I enjoy time travel books. Most time travel stories like to put a modern person in the past. People love history, and a good many time travel stories are really historical fiction.
A Connecticut Yankee in King Arthur’s is my preferred in this category. Yankee
A very different kind of novel is The time traveler’s wife. This is no ordinary fantasy in which someone is sent back to a more romantic era but a complex and bittersweet story happening in our times. The Time Traveler Wife
Another different book, a new one this time: Io Deceneus Journal of a time traveler.
A book about the past of an alien planet intersecting with Earth’s own timeline. Io Deceneus
You’re right about that. Anybody know of any good books in which one or more people from the past visit the modern world of today? (Bill & Ted’s Excellent Adventure is the only example I can think of offhand that has any of this, but that’s a movie, not a book.)
Asimov did a nice little short story called The Immortal Bard. It’s just a couple of pages of dialogue between a physics professor and a English instructor during a faculty function. The physicist is a bit drunk, so he starts talking about his secret time machine and the historical figures he’s met and introduced to modern times.
He says he tried scientists first, with Newton, Galileo, Archmedes, etc. But he found that while these guys were smart, they weren’t flexible enough to adjust well to the cultural differences. So he brought Shakespeare forward.

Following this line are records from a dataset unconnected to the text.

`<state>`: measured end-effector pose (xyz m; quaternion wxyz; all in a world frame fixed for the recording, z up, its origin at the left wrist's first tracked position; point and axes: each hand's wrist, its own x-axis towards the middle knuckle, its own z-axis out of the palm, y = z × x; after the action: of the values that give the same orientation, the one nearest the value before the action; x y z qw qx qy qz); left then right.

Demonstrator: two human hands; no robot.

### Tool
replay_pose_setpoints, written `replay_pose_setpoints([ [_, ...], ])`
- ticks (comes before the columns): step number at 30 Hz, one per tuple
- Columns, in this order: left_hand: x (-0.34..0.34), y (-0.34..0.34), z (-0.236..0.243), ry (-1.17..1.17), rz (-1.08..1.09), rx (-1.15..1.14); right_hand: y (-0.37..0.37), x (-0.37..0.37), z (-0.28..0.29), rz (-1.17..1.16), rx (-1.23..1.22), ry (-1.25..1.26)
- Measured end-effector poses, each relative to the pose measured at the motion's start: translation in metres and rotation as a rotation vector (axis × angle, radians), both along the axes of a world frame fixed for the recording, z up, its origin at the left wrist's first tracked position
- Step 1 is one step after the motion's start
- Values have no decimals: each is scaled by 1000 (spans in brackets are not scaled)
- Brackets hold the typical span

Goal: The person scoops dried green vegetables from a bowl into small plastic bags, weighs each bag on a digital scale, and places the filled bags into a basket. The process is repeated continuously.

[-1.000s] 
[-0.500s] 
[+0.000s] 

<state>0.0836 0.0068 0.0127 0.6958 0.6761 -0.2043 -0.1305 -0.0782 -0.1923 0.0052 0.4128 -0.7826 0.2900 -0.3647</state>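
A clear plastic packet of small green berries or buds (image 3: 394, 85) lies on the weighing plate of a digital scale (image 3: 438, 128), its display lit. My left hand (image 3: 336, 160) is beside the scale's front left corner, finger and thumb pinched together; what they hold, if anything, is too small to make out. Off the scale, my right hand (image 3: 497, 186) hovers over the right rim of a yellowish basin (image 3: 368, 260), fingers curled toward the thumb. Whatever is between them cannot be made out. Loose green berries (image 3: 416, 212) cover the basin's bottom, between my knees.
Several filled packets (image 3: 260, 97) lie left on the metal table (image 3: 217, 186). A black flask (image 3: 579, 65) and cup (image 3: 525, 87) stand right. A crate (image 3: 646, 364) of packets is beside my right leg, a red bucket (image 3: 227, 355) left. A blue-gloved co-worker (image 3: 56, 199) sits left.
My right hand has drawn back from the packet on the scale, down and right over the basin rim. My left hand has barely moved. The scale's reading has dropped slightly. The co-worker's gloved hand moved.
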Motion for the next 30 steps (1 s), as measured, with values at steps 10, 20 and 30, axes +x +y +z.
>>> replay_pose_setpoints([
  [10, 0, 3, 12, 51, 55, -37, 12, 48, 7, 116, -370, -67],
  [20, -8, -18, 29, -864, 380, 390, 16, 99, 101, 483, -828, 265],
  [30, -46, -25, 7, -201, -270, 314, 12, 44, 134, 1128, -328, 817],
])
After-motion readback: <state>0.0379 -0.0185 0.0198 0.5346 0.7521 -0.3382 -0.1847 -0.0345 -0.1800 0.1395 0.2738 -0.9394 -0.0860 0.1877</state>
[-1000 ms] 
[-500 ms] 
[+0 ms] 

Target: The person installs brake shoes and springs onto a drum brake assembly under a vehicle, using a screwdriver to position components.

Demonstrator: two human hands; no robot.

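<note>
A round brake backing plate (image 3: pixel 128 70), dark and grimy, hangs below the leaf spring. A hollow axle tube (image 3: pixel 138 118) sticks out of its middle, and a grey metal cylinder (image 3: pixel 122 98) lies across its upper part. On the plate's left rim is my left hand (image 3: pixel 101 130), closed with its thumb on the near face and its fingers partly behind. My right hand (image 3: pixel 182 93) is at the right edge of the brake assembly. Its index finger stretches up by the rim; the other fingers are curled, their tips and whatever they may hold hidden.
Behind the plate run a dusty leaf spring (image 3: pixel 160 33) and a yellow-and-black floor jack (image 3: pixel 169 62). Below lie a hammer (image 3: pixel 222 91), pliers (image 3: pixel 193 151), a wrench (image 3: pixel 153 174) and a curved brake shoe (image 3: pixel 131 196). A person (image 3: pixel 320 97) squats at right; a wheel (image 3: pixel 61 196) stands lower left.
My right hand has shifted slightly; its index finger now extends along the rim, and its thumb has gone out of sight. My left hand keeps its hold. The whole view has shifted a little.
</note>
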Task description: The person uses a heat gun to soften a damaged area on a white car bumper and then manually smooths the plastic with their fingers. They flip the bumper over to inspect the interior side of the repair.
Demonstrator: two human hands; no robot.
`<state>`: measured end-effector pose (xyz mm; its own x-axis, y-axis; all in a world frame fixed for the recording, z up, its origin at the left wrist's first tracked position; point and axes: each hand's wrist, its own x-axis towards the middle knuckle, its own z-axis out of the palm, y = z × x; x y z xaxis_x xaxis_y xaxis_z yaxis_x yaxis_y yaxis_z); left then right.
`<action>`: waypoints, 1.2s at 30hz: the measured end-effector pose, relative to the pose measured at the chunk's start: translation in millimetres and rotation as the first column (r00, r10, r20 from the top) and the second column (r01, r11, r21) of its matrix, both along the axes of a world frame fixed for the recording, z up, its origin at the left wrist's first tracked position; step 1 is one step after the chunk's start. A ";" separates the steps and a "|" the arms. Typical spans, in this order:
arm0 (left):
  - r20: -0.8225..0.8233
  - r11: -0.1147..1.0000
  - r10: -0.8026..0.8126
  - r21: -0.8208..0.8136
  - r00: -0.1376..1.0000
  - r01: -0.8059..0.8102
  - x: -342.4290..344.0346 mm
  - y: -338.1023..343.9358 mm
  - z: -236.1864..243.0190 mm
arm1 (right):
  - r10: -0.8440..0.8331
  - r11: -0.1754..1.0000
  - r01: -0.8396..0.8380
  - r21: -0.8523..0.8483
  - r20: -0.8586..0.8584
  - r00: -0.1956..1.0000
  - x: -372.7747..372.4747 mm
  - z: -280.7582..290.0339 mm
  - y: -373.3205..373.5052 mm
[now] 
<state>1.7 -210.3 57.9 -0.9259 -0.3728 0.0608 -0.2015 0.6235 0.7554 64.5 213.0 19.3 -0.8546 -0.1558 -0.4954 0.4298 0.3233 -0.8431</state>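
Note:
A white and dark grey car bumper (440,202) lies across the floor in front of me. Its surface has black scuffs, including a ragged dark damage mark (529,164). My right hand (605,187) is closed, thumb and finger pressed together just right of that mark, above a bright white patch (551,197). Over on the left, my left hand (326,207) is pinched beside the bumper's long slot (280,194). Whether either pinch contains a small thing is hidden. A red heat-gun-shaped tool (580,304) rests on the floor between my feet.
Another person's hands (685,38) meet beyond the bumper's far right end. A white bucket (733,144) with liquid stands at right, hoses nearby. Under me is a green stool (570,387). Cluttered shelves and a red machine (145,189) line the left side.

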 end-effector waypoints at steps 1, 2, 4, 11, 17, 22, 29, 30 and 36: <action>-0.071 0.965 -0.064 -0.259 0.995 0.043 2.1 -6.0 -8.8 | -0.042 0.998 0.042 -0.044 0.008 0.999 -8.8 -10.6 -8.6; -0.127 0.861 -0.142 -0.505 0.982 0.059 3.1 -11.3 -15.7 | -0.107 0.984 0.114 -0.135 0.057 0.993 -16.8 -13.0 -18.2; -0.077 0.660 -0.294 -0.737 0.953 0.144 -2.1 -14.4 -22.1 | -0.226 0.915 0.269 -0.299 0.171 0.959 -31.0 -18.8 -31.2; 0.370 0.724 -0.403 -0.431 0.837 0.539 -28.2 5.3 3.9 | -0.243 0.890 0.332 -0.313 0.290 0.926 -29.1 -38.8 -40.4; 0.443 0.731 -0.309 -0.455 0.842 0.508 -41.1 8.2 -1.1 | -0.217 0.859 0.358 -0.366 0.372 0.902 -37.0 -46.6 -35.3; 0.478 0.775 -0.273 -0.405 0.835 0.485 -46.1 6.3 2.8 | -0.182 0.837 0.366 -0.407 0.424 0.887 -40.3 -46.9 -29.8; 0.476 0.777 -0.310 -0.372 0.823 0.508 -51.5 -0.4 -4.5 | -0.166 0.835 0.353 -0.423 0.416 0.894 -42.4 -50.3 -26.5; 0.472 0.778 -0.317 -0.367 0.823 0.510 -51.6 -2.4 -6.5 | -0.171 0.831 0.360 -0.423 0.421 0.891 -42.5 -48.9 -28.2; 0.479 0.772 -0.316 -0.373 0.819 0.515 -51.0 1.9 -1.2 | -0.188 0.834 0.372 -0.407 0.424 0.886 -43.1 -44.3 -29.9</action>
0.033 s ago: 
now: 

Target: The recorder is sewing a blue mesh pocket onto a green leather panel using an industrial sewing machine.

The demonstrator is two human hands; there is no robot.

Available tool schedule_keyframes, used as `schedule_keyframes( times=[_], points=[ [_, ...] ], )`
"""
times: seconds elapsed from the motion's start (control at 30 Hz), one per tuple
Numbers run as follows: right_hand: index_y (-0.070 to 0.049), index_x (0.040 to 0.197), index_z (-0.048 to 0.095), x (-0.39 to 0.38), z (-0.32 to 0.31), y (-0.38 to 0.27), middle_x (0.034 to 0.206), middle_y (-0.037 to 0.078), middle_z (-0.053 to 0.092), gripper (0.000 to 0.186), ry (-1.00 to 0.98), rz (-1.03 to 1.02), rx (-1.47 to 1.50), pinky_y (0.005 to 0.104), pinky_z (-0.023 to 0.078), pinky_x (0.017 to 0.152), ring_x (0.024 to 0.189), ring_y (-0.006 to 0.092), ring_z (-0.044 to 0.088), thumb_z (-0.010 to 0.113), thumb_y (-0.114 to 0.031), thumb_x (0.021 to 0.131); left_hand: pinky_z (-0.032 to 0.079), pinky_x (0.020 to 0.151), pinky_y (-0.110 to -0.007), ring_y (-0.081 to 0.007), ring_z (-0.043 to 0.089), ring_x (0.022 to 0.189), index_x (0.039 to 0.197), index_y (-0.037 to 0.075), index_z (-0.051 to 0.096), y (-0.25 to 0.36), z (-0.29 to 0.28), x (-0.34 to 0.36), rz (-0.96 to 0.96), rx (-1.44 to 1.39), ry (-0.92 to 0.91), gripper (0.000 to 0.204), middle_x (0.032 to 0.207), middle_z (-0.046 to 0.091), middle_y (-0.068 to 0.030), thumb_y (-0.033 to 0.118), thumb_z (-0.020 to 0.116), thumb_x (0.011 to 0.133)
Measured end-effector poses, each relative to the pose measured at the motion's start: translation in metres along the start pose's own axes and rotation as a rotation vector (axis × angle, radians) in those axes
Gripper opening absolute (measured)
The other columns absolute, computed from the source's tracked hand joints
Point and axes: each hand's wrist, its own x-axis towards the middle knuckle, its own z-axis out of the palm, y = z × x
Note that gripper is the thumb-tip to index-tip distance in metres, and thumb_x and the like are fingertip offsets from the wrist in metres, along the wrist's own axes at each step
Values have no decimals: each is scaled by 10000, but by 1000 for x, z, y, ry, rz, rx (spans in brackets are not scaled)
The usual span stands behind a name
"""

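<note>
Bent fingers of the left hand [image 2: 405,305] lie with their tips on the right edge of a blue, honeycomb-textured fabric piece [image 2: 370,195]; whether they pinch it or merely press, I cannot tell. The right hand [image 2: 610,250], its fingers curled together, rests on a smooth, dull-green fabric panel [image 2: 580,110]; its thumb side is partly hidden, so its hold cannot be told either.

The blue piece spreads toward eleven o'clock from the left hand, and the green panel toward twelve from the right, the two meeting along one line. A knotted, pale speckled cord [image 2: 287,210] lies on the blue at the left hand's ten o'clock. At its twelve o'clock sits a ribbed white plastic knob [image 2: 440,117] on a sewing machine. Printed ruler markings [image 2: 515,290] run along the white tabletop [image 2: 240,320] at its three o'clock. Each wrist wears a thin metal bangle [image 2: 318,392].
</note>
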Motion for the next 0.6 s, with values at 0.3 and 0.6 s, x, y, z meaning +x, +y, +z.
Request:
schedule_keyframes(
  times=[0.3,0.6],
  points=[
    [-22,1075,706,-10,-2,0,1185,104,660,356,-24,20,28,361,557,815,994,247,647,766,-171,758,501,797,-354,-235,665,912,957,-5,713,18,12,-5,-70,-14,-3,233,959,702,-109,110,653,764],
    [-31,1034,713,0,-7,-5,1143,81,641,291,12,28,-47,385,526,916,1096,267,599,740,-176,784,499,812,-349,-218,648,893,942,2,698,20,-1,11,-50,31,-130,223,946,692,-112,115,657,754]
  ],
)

Said he did relatively well, and wanted to know all about how history was dealing with his work. He was amazed at all the meaning that scholars had squeezed out of words he’d often written without really thinking deeply about them at all.
But the story got horrifying to the young instructor when he was told that William Shakespeare had attended the young man’s class on The Bard. And the instructor had flunked him.